How to Escape a Mental Vortex
The Negativity Spiral
Have you ever found yourself saying or thinking ‘it is all my fault, everything is going wrong, and it is never going to get better’? If so, you adopt what Dr Martin Seligman, pioneer of Positive Psychology, describes as a pessimistic ‘explanatory style’ when managing the impact of a negative event. Seligman labels these thought patterns as the Three P’s – Personalisation, Pervasiveness and Permanence and he associates them with a state of mind called Learned Helplessness i.e. a sense that you are not in control of what happens to you. This way of thinking will not only impede your ability to recover from negative events but is likely to encourage you to be more passive, anxious and unhappy.
I was reminded of this, and its antidote Learned Optimism, when reading Sheryl Sandberg’s latest book Option B. As she chronicles her struggle to manage life following her husband’s sudden death, she credits Seligman’s Three P’s with helping to overcome the entrenched beliefs that were impeding her recovery.
Trigger Points
I frequently work with clients who may not be recovering from such a major emotional trauma, but who hold these beliefs about something negative that has happened at work, and I have grappled with them myself. The trigger could be anything; perhaps its losing a materially important client; falling flat during a presentation; missing a major opportunity or making an expensive strategic mistake. It can be as small as copying the wrong person on an email. Whatever the cause, the outcome is invariably the same. You feel trapped, defined by the mistake and unable to recover and move on. Not only do you obsessively re-think the event itself, you compound your sense of failure and futility by insisting that it’s all your fault, everything is awful and it will never get better. This mental self-flagellation is emotionally exhausting and entirely unconstructive. The cure, however, is not to be told that everyone makes mistakes, today’s news is tomorrow’s fish wrapper or that it will all come out in the wash. Instead you need to re-establish control over your thoughts, regain perspective and take positive action.

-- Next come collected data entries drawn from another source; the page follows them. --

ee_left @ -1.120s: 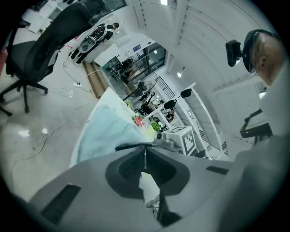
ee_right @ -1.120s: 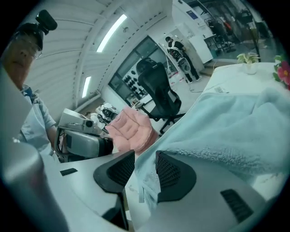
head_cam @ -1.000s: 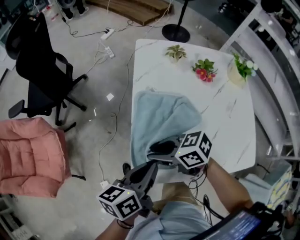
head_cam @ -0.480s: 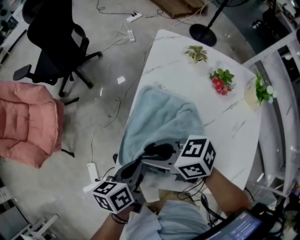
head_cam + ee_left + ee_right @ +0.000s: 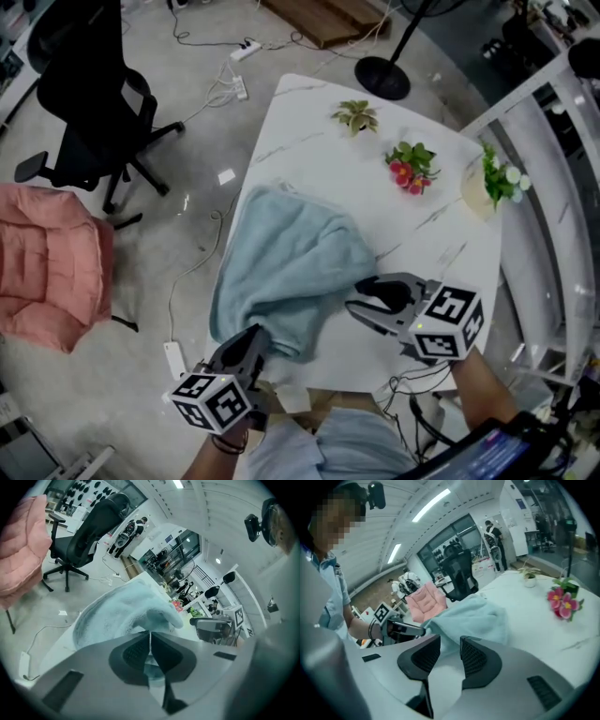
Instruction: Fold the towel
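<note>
Left tool (image 5: 262,333) is clenched on the near end of the light blue terry towel (image 5: 291,258), cloth pinched between its jaws. Right tool (image 5: 356,305) is released, jaws apart, nothing between them. The towel lies bunched on the white marble tabletop (image 5: 422,234) along its left edge, long axis running from the left tool away toward the far side. Its near right flank sits just beside the right tool, on that tool's left, so the right tool is nearer that free edge and likely grabs there next.
</note>
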A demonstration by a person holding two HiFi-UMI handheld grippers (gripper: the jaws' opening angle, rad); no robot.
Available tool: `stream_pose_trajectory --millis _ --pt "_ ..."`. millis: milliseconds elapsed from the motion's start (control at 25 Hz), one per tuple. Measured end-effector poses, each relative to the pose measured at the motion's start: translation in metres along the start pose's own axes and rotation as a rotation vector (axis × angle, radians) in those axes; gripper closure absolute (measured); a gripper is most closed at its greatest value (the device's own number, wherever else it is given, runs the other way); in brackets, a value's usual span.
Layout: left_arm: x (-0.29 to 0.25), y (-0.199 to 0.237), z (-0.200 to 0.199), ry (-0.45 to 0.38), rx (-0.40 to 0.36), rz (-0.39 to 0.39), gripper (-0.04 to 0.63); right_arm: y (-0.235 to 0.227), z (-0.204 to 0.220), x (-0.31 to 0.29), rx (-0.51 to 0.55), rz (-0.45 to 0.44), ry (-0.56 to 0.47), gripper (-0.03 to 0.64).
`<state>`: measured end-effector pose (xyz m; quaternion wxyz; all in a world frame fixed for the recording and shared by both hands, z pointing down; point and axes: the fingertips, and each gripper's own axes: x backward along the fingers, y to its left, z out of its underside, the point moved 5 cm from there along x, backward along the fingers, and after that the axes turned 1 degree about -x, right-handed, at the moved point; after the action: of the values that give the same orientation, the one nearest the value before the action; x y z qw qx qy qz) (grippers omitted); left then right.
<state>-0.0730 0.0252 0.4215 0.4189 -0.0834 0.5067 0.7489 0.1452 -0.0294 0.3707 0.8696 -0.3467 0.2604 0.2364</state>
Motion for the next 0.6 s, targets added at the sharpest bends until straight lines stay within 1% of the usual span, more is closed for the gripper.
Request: stream_pose_trajectory --millis 40,120,280,360,440,600 --pt "0.000 0.000 0.000 -0.002 0.001 -0.008 0.580 -0.012 0.004 0.009 -0.031 0.032 -0.011 0.465" --pt "0.000 0.003 0.002 -0.012 0.005 -0.019 0.580 -0.035 0.013 0.021 -0.112 0.058 -0.027 0.432" --pt "-0.001 0.005 0.004 -0.028 0.008 -0.040 0.580 -0.065 0.034 0.023 -0.228 0.051 -0.014 0.383" --pt "-0.002 0.005 0.003 -0.033 0.007 -0.048 0.580 -0.076 0.039 0.018 -0.289 0.047 -0.022 0.372" --pt "-0.002 0.006 0.003 -0.038 0.007 -0.054 0.580 -0.082 0.041 0.014 -0.368 0.024 -0.044 0.364" --pt "-0.003 0.007 -0.001 -0.042 0.008 -0.067 0.580 -0.080 0.046 0.002 -0.502 -0.073 -0.061 0.340"
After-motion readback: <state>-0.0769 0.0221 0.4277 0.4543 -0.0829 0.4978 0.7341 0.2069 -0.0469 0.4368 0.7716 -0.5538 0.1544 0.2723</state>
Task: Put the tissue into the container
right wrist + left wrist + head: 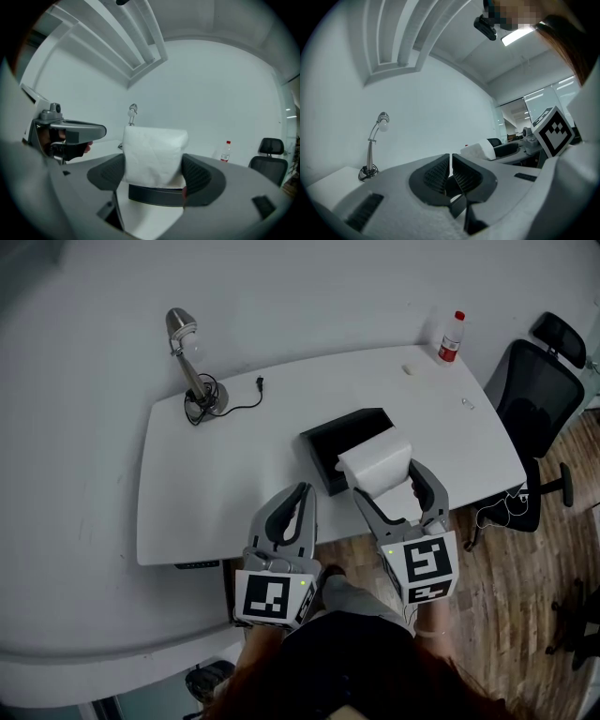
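Right claw (pixel 387 482) is clamping the white, soft-looking tissue block (pixel 375 460) by its sides at the black rectangular container (pixel 319 451); it is probably light and crushable. Left claw (pixel 302 491) is sitting closed and empty.

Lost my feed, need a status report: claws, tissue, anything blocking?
Left claw shut, empty. Right claw shut on tissue pack, poised over black container. Nothing in the way.
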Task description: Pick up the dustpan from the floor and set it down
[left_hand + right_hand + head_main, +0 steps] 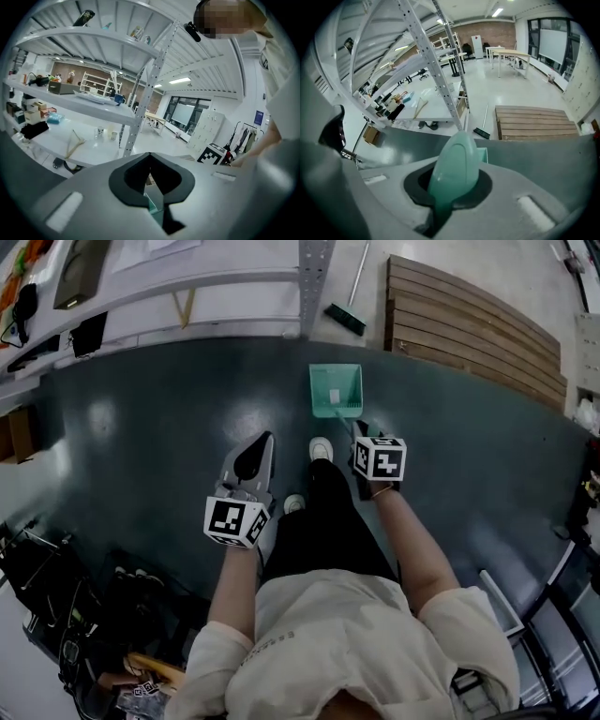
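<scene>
- right gripper (364, 430): claw pinched tight on the handle of the mint-green plastic dustpan (336, 390); in the right gripper view the rounded handle (454, 168) fills the gap between the jaws
- dustpan scoop sits low over the dark green glossy floor (150, 427), open mouth pointing away from the person, just ahead of the white shoe (321, 448); cannot tell if it touches the floor
- left gripper (265, 442): jaws pressed together, nothing between them, held out over the floor left of the dustpan, apart from it
- black-and-white marker cube (380, 458) on the right gripper, another on the left (234, 521)
- brown wooden slat pallet (473, 329) beyond the dustpan to the right, on the pale floor
- dark-headed long-handled broom (347, 318) lies between the pallet and the grey perforated metal shelf post (314, 277)
</scene>
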Demonstrator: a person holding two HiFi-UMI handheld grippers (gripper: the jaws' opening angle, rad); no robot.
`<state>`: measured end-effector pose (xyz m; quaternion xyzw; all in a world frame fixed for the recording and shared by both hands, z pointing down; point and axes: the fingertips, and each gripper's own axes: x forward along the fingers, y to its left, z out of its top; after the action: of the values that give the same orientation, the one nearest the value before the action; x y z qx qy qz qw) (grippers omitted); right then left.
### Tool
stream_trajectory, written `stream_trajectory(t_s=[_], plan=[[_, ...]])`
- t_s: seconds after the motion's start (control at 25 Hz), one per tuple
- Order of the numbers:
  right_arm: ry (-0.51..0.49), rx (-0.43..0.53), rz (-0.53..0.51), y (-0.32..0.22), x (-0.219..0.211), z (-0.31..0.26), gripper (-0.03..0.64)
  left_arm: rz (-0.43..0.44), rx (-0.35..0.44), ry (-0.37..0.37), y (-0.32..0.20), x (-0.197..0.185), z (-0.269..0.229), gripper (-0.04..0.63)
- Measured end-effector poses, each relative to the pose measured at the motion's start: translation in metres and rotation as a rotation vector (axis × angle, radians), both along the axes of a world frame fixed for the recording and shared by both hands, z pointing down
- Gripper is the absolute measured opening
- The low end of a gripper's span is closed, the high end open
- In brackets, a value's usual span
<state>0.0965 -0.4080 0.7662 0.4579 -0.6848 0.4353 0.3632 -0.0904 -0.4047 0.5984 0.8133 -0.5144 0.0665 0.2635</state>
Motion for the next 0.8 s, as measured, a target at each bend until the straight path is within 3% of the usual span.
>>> stream_trajectory(t_s=[0.32, 0.36, 0.44, 0.48, 0.64, 0.8], plan=[[0.042, -0.011, 0.027, -0.01, 0.01, 0.02, 0.012, -0.018, -0.066, 0.018, 0.005, -0.001, 0.03, 0.017], [0.049, -0.015, 0.022, -0.007, 0.011, 0.021, 0.044, -0.014, -0.073, 0.018, 0.008, 0.0, 0.029, 0.017], [0.044, -0.019, -0.005, -0.002, 0.01, 0.022, 0.266, -0.008, -0.071, 0.023, 0.011, 0.001, 0.022, 0.017], [0.04, -0.016, -0.028, -0.001, 0.009, 0.021, 0.315, -0.007, -0.06, 0.026, 0.01, 0.001, 0.016, 0.017], [0.04, 0.05, -0.067, -0.005, 0.01, -0.01, 0.322, -0.002, -0.015, 0.009, 0.009, -0.004, -0.007, 0.017], [-0.017, 0.248, 0.022, -0.005, 0.017, -0.092, 0.32, -0.017, 0.048, 0.006, 0.022, -0.015, -0.045, 0.017]])
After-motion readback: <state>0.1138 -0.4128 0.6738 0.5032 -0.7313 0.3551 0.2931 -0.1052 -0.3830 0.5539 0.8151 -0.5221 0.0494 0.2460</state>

Three Steps back to Positivity
There are three simple steps to regaining control. They are consecutive, but in my experience, you might need to zig-zag back over them until you get there:
- Recognise + challenge – How are you explaining this event to yourself and others? Are you guilty of one or all of the Three P’s?
- Identify actions that will help you re-assert control. When you last managed a negative situation, how quickly did the impact recede and what can you take from that to help you now? What small step could you take now that would make you feel better? Who can you talk to help you clear your head, gain perspective and move forward positively?
- Act – don’t just think it through. Do it. Even if its tiny. Make a list. Write one email. Make one call. Identify one new client etc. Small achievements will build your self-confidence and get you moving again.
If you think you could benefit from adopting a more positive approach to managing your thoughts and behaviour, I highly recommend Seligman’s book ‘Learned Optimism: How to Change Your Mind and Your Life’.